Task objective:
With the pictures left out, copy the records below exactly from the first line down to the line holding "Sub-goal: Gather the", and include that line.

Given records:
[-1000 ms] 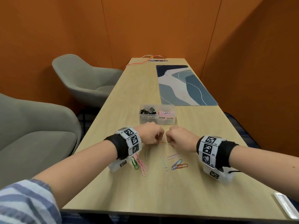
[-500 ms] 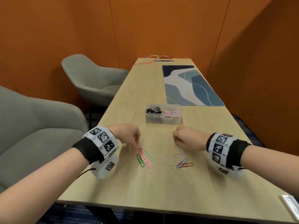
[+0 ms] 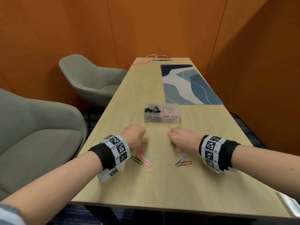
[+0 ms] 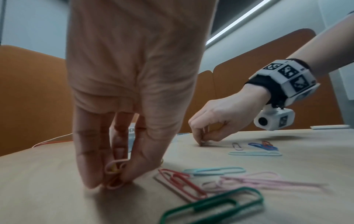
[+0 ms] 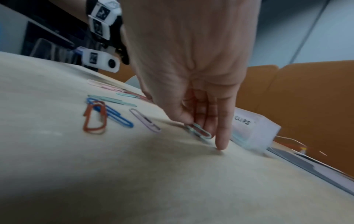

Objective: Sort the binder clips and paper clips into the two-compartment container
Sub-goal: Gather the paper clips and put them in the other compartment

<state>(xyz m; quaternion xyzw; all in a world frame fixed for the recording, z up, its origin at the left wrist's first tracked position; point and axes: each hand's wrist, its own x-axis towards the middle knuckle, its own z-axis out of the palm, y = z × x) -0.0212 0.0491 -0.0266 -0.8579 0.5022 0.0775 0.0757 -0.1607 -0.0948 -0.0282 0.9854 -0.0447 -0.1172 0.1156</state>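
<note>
Paper clips (image 3: 146, 157) loose mid-frame, head view hides fingertips, left hand (image 4: 130, 97) pinching pink clips (image 4: 114, 169), right hand (image 5: 191, 60) pinching pale-blue clip (image 5: 200, 131).

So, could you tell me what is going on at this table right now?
A person is sorting clips into a two-compartment container. The left hand pinches a pale pink paper clip at the tabletop; the right hand pinches a light blue paper clip. More coloured paper clips lie loose on the table. The container already holds binder clips left, paper clips right.
</note>
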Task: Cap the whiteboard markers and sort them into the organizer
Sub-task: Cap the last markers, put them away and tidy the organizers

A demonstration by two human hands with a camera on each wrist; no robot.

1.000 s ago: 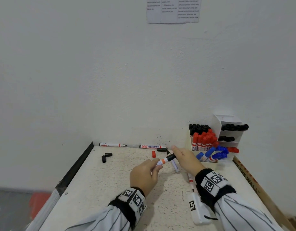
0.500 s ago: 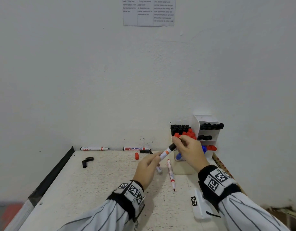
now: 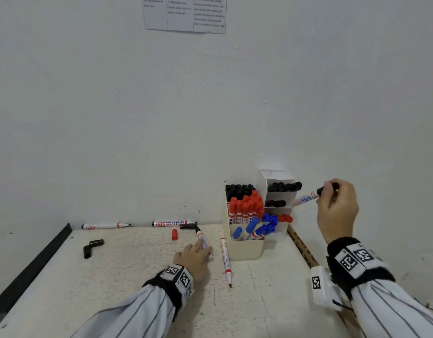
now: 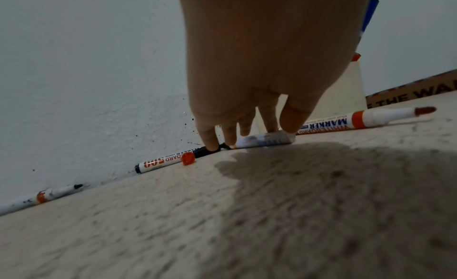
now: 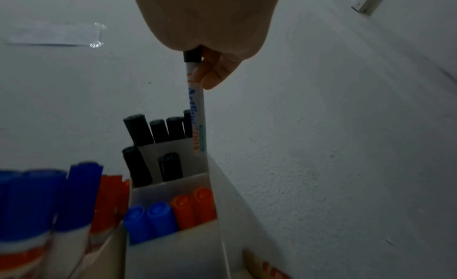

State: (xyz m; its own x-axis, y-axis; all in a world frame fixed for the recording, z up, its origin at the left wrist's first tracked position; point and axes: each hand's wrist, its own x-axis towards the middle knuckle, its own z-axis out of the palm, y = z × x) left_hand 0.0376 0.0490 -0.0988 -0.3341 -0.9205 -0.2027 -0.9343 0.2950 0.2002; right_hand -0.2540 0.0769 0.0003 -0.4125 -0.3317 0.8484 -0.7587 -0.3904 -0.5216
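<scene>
Black-capped marker [image 3: 308, 197] tilted beside organizer [image 3: 244, 250]

The right hand [image 3: 337, 209] is raised, fingers curled in a pinch — the left hand [image 3: 194, 258] is lowered, fingers extended downward.

Right hand [image 5: 210, 27] at 12 o'clock pinches the black-capped marker [image 5: 195, 107] by its cap end, white barrel hanging nearly straight down toward centre. The barrel's lower end sits at the right edge of the white organizer [image 5: 173, 250], by the top tier of black caps [image 5: 158, 129]; whether it is inside yet, cannot tell. Next tier down: two black caps [image 5: 170, 167]. Lowest tier, 6 o'clock: two blue caps [image 5: 148, 218] left, two orange-red caps [image 5: 195, 205] right. Blurred blue markers [image 5: 32, 201] at 8 o'clock. Paper sheet [image 5: 54, 36] on the wall [image 5: 346, 126] at 10 o'clock.
</scene>
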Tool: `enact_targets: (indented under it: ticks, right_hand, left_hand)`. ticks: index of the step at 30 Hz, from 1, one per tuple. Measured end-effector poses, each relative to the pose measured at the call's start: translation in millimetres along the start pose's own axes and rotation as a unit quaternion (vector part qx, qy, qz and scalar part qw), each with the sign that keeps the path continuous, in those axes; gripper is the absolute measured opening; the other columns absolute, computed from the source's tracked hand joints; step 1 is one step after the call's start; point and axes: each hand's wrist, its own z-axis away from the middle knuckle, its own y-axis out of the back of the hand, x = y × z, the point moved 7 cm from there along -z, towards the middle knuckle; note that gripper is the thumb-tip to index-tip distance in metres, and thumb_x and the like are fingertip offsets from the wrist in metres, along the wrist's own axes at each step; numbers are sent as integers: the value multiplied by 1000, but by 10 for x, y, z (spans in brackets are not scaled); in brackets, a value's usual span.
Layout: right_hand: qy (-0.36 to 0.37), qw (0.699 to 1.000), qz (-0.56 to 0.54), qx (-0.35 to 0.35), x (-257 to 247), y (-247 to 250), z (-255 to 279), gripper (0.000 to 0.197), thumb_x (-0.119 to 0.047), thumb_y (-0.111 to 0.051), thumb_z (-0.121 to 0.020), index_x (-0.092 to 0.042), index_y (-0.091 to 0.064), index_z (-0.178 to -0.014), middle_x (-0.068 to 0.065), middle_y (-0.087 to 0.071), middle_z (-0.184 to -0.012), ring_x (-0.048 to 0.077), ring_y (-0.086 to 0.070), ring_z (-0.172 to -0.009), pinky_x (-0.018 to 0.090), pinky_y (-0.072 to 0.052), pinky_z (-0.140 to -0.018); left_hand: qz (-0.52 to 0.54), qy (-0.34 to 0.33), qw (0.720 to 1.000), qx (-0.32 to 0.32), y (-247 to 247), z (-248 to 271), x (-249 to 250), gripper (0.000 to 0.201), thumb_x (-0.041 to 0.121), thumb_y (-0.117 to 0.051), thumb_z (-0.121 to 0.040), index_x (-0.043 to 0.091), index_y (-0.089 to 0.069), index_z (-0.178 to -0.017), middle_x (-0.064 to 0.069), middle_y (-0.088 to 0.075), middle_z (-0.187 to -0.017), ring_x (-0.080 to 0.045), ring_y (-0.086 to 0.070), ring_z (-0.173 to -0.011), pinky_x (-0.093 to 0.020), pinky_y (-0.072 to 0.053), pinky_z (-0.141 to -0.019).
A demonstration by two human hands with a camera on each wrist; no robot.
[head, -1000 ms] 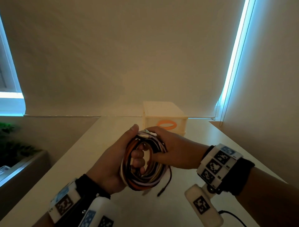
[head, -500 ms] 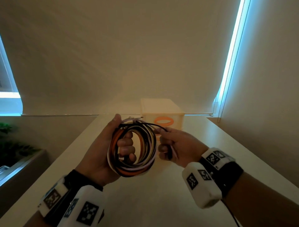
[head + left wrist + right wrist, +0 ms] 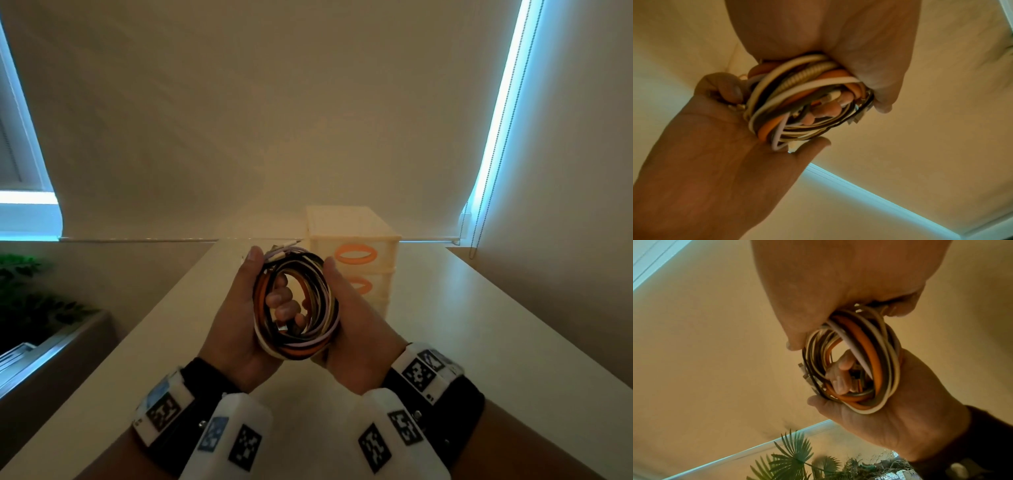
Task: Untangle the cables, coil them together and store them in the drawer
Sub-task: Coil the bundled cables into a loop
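Observation:
A coil of cables (image 3: pixel 296 305), with orange, white, black and lilac strands, is held upright above the table between both hands. My left hand (image 3: pixel 239 318) grips its left side, thumb on the top and fingers curled through the middle. My right hand (image 3: pixel 356 329) clasps the right side, thumb up along the rim. In the left wrist view the coil (image 3: pixel 797 100) sits pressed between the two palms. The right wrist view shows the coil (image 3: pixel 869 361) with plug ends tucked inside. Just beyond the hands stands the cream drawer unit (image 3: pixel 356 236) with orange handles, its drawers closed.
The pale table (image 3: pixel 479 342) stretches forward to the wall and window blind. A blind cord (image 3: pixel 493 154) hangs at the right. A green plant (image 3: pixel 30 301) and a ledge lie beyond the table's left edge.
Half a second ago my right hand held a black cable end out to the right of the coil. Now that hand clasps the coil's right side and no loose end hangs out.

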Motion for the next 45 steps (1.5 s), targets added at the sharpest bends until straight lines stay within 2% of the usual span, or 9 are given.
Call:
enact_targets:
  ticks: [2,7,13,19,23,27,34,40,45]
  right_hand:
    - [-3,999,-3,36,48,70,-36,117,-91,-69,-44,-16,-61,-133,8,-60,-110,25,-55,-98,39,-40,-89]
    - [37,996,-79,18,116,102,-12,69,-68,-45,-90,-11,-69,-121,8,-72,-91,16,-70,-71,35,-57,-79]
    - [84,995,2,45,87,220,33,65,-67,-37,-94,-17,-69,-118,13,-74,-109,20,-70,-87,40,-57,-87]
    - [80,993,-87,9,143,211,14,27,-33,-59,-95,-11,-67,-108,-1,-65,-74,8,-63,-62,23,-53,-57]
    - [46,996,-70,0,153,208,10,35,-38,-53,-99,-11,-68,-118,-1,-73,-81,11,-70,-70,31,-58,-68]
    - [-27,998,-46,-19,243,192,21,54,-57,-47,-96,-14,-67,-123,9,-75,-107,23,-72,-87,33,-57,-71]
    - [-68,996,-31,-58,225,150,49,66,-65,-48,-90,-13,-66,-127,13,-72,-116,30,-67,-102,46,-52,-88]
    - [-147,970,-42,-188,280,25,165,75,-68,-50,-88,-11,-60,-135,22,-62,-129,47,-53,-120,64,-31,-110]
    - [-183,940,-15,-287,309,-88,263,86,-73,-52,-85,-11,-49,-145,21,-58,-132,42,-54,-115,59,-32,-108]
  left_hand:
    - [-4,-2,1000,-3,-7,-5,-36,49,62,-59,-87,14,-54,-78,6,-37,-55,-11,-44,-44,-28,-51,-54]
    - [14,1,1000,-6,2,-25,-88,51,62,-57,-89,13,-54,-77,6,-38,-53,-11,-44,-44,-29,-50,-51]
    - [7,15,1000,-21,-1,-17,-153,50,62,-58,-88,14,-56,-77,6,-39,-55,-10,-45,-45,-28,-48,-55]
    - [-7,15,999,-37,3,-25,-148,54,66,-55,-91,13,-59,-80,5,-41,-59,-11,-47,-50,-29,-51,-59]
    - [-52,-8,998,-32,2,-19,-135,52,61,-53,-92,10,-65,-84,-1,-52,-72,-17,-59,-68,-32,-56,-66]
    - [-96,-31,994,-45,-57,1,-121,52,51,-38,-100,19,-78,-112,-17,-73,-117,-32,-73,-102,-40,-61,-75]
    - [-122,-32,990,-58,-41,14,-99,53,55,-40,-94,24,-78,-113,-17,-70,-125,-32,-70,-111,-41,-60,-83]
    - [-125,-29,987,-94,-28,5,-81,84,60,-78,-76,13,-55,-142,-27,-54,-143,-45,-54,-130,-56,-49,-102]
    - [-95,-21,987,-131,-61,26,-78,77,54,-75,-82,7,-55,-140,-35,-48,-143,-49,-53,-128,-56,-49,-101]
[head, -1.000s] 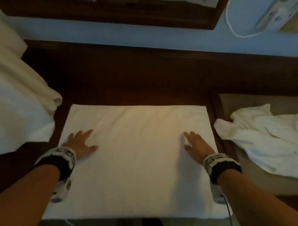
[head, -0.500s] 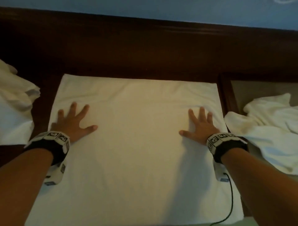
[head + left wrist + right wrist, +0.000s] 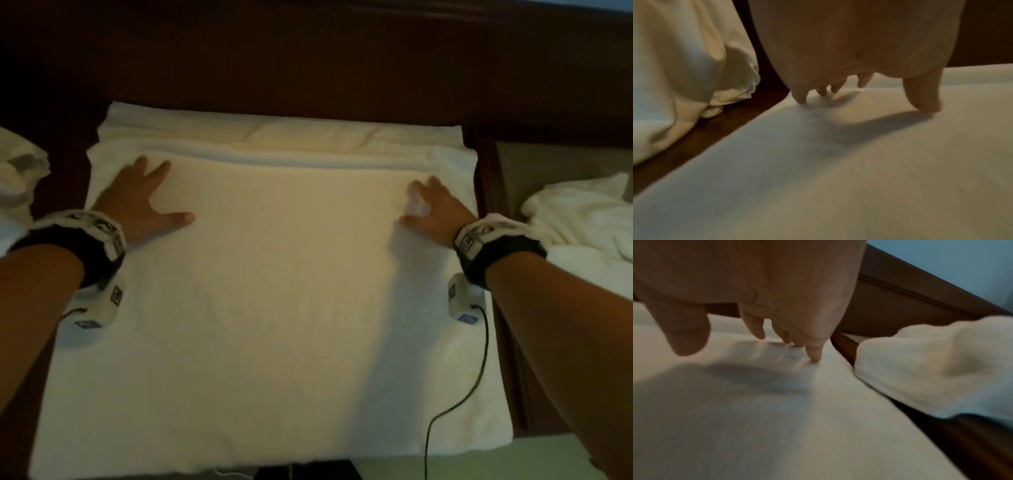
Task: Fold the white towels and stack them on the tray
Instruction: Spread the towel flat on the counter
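A white towel [image 3: 274,291] lies spread flat on the dark wooden surface, with a raised fold ridge [image 3: 274,159] running across near its far edge. My left hand [image 3: 144,198] presses flat on the towel's far left part, fingers spread. My right hand [image 3: 435,209] presses flat on its far right part. In the left wrist view the fingertips [image 3: 800,99] touch the towel [image 3: 838,178]. The right wrist view has the little fingertip [image 3: 815,356] dimpling the towel [image 3: 777,426]. Crumpled white towels [image 3: 582,226] lie in the tray [image 3: 548,161] to the right.
White bedding [image 3: 17,178] bunches at the left, also in the left wrist view as white bedding [image 3: 684,65]. A dark wooden ledge [image 3: 308,68] runs along the far side. The crumpled towel [image 3: 931,366] lies close to my right hand. A black cable [image 3: 455,404] trails from my right wrist.
Both hands have slid away from me across the towel toward its far edge, and a fold ridge now stands ahead of the fingers. The head view has tilted downward.
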Demonstrator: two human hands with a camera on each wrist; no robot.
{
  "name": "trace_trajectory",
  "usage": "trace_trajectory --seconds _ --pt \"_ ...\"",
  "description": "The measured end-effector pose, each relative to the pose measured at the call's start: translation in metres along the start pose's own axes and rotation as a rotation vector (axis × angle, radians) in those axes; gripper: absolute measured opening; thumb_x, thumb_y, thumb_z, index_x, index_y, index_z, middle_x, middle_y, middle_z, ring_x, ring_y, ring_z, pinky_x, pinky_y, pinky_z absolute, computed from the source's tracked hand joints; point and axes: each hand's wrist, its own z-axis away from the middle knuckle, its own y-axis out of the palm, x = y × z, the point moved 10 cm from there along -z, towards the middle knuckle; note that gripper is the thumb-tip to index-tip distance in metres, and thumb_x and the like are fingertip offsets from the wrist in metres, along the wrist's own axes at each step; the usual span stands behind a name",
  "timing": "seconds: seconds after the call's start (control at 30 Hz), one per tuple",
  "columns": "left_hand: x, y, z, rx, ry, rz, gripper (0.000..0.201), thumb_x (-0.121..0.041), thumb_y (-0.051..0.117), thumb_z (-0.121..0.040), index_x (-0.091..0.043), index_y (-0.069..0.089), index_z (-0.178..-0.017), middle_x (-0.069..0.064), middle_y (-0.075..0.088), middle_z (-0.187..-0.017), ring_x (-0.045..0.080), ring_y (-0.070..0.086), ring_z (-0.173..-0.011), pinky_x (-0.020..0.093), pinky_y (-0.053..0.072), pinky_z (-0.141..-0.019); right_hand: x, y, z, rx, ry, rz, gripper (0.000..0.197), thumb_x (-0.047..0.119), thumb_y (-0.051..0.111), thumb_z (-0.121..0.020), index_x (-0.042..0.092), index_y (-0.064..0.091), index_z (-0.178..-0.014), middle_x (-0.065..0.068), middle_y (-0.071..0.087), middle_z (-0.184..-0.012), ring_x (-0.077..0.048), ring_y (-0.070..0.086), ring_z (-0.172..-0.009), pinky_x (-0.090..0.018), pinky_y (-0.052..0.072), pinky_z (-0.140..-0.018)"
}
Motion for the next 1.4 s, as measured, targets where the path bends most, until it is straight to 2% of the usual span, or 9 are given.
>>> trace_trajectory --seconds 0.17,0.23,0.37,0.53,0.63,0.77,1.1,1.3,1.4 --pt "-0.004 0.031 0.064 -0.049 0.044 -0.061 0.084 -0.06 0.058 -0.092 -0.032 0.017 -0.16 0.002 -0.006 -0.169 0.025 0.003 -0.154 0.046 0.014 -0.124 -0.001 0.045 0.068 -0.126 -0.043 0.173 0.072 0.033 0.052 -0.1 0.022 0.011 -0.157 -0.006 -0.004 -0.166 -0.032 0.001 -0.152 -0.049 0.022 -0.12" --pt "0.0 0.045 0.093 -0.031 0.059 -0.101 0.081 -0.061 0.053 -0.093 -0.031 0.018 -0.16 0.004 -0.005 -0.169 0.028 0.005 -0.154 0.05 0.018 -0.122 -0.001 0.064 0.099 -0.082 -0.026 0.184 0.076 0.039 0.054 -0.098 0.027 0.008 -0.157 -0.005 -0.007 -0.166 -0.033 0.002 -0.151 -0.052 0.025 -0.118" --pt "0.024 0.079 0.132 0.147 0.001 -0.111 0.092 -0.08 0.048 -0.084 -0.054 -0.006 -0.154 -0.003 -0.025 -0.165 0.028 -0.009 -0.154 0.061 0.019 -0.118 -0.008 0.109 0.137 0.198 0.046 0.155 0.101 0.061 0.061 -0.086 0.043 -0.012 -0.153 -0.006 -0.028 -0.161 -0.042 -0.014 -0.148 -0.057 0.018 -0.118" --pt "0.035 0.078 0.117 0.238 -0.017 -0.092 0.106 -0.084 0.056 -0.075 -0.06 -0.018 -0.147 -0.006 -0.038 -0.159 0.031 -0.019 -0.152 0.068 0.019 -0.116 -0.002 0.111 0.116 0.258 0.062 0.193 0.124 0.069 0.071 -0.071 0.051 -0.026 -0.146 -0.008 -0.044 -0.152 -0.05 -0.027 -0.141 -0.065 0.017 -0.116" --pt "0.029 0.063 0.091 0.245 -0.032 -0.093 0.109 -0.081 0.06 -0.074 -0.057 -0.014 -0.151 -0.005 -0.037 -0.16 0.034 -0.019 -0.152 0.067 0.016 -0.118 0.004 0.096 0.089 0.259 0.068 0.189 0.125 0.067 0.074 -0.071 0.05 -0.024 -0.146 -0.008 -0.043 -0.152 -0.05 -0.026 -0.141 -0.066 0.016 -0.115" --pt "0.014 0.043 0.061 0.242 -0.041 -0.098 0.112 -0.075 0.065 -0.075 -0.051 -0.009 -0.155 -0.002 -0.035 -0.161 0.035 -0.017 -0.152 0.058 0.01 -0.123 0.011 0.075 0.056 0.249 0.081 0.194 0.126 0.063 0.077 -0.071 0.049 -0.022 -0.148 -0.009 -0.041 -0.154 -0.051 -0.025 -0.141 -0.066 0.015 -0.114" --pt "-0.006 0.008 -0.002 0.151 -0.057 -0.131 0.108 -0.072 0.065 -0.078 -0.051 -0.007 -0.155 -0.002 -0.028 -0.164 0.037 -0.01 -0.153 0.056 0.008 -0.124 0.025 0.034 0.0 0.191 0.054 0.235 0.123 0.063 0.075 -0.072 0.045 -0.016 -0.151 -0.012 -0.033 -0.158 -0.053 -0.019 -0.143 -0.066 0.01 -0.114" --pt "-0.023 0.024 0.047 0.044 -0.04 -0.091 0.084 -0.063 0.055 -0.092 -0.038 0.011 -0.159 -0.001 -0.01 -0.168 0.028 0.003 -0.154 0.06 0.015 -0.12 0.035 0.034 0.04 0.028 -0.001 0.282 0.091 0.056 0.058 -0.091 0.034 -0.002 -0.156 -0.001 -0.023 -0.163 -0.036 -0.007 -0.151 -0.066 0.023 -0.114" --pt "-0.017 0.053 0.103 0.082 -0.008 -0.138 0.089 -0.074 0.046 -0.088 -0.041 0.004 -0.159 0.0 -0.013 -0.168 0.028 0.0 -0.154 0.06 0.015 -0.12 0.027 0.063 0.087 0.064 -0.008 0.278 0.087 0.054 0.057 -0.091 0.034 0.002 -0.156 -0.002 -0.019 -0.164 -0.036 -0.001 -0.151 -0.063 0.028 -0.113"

Task solution:
[-1000 ms] 
[-500 ms] 
[+0 ms] 
[+0 ms] 
[+0 ms] 

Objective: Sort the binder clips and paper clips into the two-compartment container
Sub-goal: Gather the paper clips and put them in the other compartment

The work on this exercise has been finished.